Clothes and accessories.

 

Lord_Willys_suit.jpg
Our friends at Lord Willy’s

Our exorbitant shop of the year is Lord Willy’s on Mott Street in New York. As the name implies, this clothing shop is that refreshing rarity, a tailor shop lacking the atmosphere of a church in the midst of a funeral. Skinny bespoke suits cut 60s style will cost you four figures and accessories do not run cheap either, but the fabrics are beautiful and the cutting superb.

Harris tweed gloves in grey herringbone with black leather palms, by Dent’s, cost a hefty $250, but gorgeous they are. We like the ‘Oddities’ section online at www.lordwillys.com. It features, among other things, “Little Boy Crap,” a “completely crap reproduction of one of the great masters…. ‘Little Boy Blue’ himself in a quality reproduction crap frame, this piece will be the start of many a great discussion, or the end of one.” Machine washable of course.

Even better, for $100 you can get “Ol’ Fella,” who is, of course, a solid gold penis charm but you will need to specify whether you want him cut or uncut. Then, as Lord W explains, you can ask people whether they would like to see your penis without attracting the attention of law enforcement.

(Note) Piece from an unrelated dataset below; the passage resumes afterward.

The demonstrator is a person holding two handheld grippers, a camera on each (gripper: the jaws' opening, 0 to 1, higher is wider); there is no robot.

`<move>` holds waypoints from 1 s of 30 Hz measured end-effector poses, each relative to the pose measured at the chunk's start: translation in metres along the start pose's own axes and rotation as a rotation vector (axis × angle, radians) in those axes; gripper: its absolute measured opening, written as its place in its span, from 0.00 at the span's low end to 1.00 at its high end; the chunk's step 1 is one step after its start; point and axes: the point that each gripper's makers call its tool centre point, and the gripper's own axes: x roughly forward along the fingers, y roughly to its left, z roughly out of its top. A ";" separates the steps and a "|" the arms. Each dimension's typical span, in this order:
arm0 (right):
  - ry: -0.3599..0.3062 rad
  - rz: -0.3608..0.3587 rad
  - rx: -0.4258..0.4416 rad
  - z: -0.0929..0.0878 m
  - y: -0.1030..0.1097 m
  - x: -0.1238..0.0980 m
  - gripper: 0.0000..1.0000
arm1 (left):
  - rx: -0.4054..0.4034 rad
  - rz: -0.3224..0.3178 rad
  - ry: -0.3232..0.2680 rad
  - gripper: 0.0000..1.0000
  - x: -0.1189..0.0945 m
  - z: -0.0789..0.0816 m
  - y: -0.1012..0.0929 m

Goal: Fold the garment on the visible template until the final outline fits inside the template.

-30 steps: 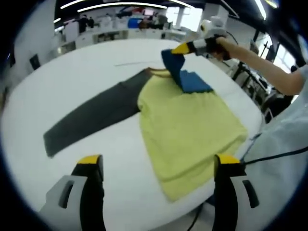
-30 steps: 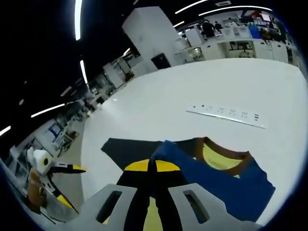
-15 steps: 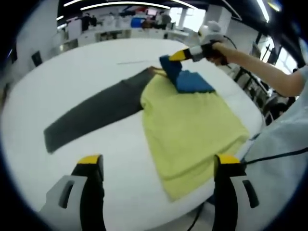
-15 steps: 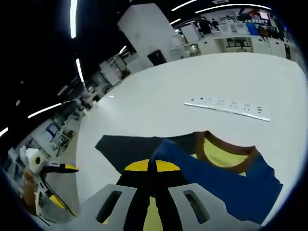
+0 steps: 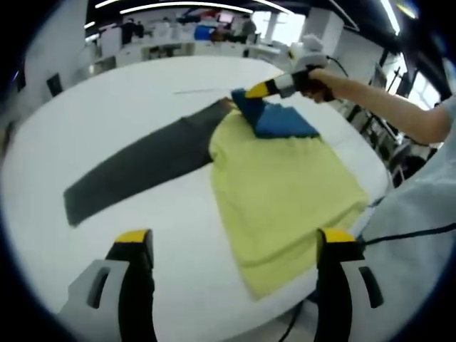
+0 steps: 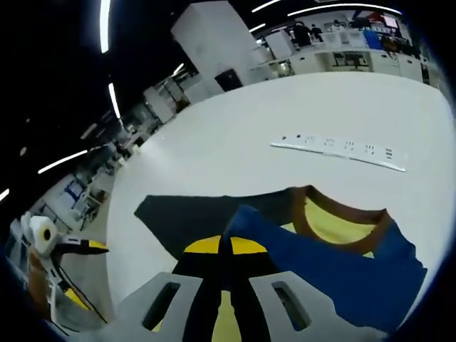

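A yellow T-shirt (image 5: 285, 192) with a brown collar (image 6: 335, 231) lies flat on the white table (image 5: 107, 100). Its blue sleeve (image 5: 281, 121) is folded over onto the yellow body. A long dark grey template (image 5: 135, 171) runs out from under the shirt's collar end. My right gripper (image 5: 249, 91) is shut on the edge of the blue sleeve (image 6: 328, 271), low over the collar; its jaws (image 6: 226, 246) meet on the blue cloth, with the template (image 6: 192, 217) behind. My left gripper (image 5: 234, 239) hangs open above the near table edge, nothing between its fingers.
A thin white strip with dark marks (image 6: 338, 151) lies on the table beyond the collar. A person's arm (image 5: 377, 92) reaches in from the right, and a black cable (image 5: 406, 231) hangs near the shirt's hem. Desks and shelves stand behind the table.
My right gripper has carried the blue sleeve edge lower and toward the collar, so the lifted flap lies flatter. My left gripper has stayed still and open.
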 end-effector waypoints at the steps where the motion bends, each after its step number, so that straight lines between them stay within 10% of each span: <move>1: 0.004 0.000 0.001 -0.001 0.000 0.001 0.03 | -0.001 0.001 0.000 0.91 0.000 0.000 0.001; 30: 0.019 0.007 -0.021 -0.003 0.001 0.022 0.04 | -0.017 -0.003 0.003 0.91 0.004 0.000 0.005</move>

A rare bargain at $145; a cheap plastic windup toy of teeth on feet is “made in a quaint Italian village (China).” Spend you money with a smile.

Joules_logo.jpg

Joules, a longtime British maker of equestrian clothing, has expanded to the street in terms both of clothes and of shops; formerly they set up tents at race meets, rallies and other equestrian events, but now they have begun to open shops. They also offer an online service and ship to the United States. The clothing is influenced by the requirements of the countryside but will not mark you as a twee Tory. For women, the quilted Moredale jacket represents good wintry value at $154, lots of jaunty sweatshirts range in price from $42 to $118 for the one that supports the charity “Help for Heroes” in caring for wounded British servicepeople. Ribbed down vests with detachable collars of fake fur cost $220; Wellington boots and sweaters sport creatures including foxes and dogs (of course), chickens and sheep. Boots at either $73 or $167; sweaters at $120 and $136. Lots more at www.joulesusa.com but beware; the site is slow and glitchy so you may want to order by phone after making selections online. 800.583. 9559.

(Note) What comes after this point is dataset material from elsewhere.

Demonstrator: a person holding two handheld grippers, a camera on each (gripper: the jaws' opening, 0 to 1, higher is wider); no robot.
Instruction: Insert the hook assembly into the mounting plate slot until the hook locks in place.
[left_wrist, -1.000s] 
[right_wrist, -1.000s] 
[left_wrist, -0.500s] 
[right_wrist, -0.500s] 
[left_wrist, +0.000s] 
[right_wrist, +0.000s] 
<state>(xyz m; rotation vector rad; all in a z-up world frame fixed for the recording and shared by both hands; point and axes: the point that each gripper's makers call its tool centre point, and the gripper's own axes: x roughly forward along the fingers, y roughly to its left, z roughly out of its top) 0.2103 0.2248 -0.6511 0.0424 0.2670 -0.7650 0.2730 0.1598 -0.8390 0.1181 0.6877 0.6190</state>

For men, Joules sells “our Crown Joules,” playful underwear depicting artichokes, hounds, roosters (we have restrained ourselves by selecting this synonym) and stags; Christmas motifs join the mildly suggestive ones. $30 apiece. A rugged wax jacket, the ‘Landsdale,’ will set you back $443, a bit more expensive than most Barbour models but extremely stylish as well. Joules chinos are particularly pleasing; heavy cotton, quirky colors, flat front and contrasting double tabs at the cuff. Irresistible at $119. As with the women’s lines, lots more online.

 Joules_wellies.jpg

Joules childrens’ clothing is adorable.

At the HMS Belfast shop alongside the cruiser, The Imperial War Museum sells navy polos with the ship’s badge, a pentagon containing a heraldic serpent at sea, for £22. The shirt also appears online at www.iwmshop.org.uk but you will find it only on the last page of the T-shirt section.

Go cheaper, down to £15, for the T-shirt of a besuited Churchill brandishing his Thompson submachine gun or spend £325 for an authentic First World War Royal Navy duffle coat. For women only, Jack Wills sells a slimmer updated ‘Brunswick’ duffle in its US and UK shops and online at www.jackwills.com.

Wills also offers pretty tartan bras and panties, about $75 for the set, and a festive range of womens’ products in starry night fabrics, including a fitted blouse, loungewear, a backpack and various accessories. Prices of course vary.

Birthday cufflinks from, appropriately enough, www.birthdaycufflinks.co.uk, cost £49. It would be more accurate to call them birthyear links; the company can make links from a British coin minted between 1928 and 2010 inclusive.